The greater part of the discoveries concerning any of the sciences known to man, has resulted from the effort to acquire a knowledge of the actual truth about existing things. The study of scientific questions reveals facts concerning the universe which are wholly unknown to the mind which has not penetrated beneath the surface of things, and in many instances, the discovered truth contradicts and upsets all pre-conceived evidence and theory. Education is in no sense real education, unless it leads thought out from the tangle of misconceptions concerning everything in the universe, to a knowledge of the truth about everything. Such research, if it be truly educational, means not the destruction of existing things, but the discovery of the truth about all things. If in this growth of knowledge, wrong beliefs are destroyed and false concepts pass away, this in no way touches the thing itself; it but brings the fact to light in its true aspect.

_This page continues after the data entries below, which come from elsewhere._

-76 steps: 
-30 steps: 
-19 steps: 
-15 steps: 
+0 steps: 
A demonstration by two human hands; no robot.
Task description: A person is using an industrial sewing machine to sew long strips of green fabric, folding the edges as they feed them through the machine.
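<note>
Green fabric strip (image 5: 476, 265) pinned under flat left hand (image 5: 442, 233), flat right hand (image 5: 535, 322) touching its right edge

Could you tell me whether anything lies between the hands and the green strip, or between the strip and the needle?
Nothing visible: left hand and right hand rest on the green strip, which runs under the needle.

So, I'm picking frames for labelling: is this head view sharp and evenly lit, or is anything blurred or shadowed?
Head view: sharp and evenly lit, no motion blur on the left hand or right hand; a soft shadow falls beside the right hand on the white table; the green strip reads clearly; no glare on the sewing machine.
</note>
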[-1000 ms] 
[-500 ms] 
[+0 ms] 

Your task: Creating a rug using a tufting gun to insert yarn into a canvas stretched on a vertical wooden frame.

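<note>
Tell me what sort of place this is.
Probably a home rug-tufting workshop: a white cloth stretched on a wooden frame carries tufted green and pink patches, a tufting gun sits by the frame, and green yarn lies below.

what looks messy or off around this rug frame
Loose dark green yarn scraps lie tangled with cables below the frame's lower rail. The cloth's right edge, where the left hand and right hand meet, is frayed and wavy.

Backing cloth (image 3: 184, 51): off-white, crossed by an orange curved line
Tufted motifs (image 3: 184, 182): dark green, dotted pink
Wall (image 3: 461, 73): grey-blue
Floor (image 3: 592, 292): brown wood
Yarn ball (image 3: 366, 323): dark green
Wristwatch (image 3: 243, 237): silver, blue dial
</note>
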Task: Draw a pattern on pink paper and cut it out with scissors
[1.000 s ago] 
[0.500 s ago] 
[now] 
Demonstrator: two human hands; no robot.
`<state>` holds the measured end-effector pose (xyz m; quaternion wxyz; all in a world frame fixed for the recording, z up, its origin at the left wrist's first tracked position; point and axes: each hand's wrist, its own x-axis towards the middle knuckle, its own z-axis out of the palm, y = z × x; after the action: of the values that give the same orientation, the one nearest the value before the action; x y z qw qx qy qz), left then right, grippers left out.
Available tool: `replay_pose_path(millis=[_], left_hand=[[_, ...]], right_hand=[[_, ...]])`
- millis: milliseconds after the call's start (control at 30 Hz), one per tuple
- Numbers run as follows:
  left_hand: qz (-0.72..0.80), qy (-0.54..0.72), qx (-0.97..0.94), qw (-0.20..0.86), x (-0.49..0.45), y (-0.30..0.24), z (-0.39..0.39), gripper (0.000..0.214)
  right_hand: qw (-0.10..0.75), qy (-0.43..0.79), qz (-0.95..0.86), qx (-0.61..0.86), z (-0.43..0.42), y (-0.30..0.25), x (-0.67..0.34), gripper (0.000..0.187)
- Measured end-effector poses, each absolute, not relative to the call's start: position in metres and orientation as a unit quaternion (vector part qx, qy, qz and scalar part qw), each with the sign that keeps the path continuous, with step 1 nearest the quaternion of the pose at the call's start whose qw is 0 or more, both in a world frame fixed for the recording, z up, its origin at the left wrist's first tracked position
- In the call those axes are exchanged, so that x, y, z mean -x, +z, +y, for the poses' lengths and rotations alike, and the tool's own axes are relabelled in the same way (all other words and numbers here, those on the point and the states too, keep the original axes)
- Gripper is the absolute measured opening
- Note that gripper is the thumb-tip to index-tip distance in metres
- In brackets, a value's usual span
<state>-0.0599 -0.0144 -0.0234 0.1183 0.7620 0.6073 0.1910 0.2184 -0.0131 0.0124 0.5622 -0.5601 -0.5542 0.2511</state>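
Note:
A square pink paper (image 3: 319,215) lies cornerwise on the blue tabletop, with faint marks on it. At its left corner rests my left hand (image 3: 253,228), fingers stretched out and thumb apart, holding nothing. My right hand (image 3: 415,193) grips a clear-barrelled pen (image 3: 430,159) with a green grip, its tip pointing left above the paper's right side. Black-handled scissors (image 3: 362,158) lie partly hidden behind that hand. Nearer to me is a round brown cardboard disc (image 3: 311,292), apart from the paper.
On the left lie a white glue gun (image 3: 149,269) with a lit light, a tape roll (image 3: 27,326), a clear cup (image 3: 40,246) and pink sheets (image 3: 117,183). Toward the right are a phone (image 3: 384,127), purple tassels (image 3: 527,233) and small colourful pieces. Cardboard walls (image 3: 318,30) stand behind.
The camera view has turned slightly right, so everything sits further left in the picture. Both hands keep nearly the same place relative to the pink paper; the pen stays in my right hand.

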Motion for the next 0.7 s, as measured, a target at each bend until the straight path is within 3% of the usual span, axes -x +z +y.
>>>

This is as true of the mighty and all-inclusive Science of Christianity, revealed in the Christian Science text-book, as it is of the various forms of science with which men are already more or less familiar. The popular conception of the word science associates it with so-called material laws and facts only; yet if we turn to the dictionaries, we find it to be a term which can be applied with propriety to mental and spiritual conditions. The Standard Dictionary defines science as, "Knowledge gained and verified by exact observation and correct thinking; . . . also, the sum of universal knowledge. . . An exact and systematic statement of knowledge concerning some subject or group of subjects." The same authority also states that "Knowledge of a single fact, not known as related to any other, or of many facts not known . . . as comprehended under any general law, does not reach the meaning of science; science is knowledge reduced to law and embodied in system." "Art always relates to something to be done, science to something to be known."

Assuredly, there is "something to be known" about the things of God, and the statement that Jesus of Nazareth possessed knowledge of the laws of God, a "Knowledge gained and verified by exact observation and correct thinking," should attract both the theologian and the materialist. For all religionists will admit that Jesus observed exactly and thought correctly about the things of the Spirit; and all physical scientists recognize that "the sum of universal knowledge" must include those spiritual facts which, as causation, lie beyond the range of the physical senses. The discovery of the Science of Christianity really unites these two great bodies of thinkers. The Christianity which the religious world has always loved, loses none of its sacredness and dignity by being scientifically discerned and applied; and the science which demands that reason be satisfied, gains the whole of the kingdom of heaven when it enlarges its borders, and grasps that Christianity which extends beyond the realm of faith into exact knowledge and correct thinking.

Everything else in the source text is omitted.